I’m horrified that he’s undressing me, but then I realize he’s doing so as quickly as possible without any lingering touches. It’s clear his intent is simply to undress me to my bra and panties.
Once that’s been accomplished, he picks me up and deposits me back inside the trunk, slamming it closed.
I’m alone once more in the darkness.
THIRTY
Nikolai
The issue that had been brought to my attention earlier has taken far too long to fix, and I’m aggravated. I could have easily passed it on to Jonah since it’s corporate-related, but I’d decided to do it myself since I didn’t have to go into the office to handle it.

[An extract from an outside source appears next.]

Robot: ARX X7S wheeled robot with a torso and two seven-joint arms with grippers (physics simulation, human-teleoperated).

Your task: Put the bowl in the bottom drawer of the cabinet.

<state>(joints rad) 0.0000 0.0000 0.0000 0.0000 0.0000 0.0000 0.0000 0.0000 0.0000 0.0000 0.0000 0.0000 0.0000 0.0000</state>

Now, I’m wishing that I hadn’t bothered, because I’d much rather be watching Blakely than still sitting here fixing shit that shouldn’t have needed fixing. Thanks to an employee error, I’ve wasted more time than I’d wanted over this.
After sitting at my desk for so long, I’ve become sore. I pull my eyes away from the computer screen and lean back in my chair, rubbing the back of my neck.
Christ.
I’m tempted to just let the problem go until tomorrow.
I glance at the clock to check the time. In about another half hour, I’ll have Ezra take me to the club. Usually, I’m already there by this time, but business had set me back.
My phone vibrates in my pocket, and I pull it out. It’s from Jonah. Blakely went into the back; I’m assuming to grab supplies. It seemed to take a while so I went looking for her. I found a box of napkins on the floor, and Blakely’s nowhere to be found.
My entire body tenses as I reread the text one more time to make certain that I’d read it correctly. How the hell did this happen? I quickly text him back. Search the entire club and get back to me.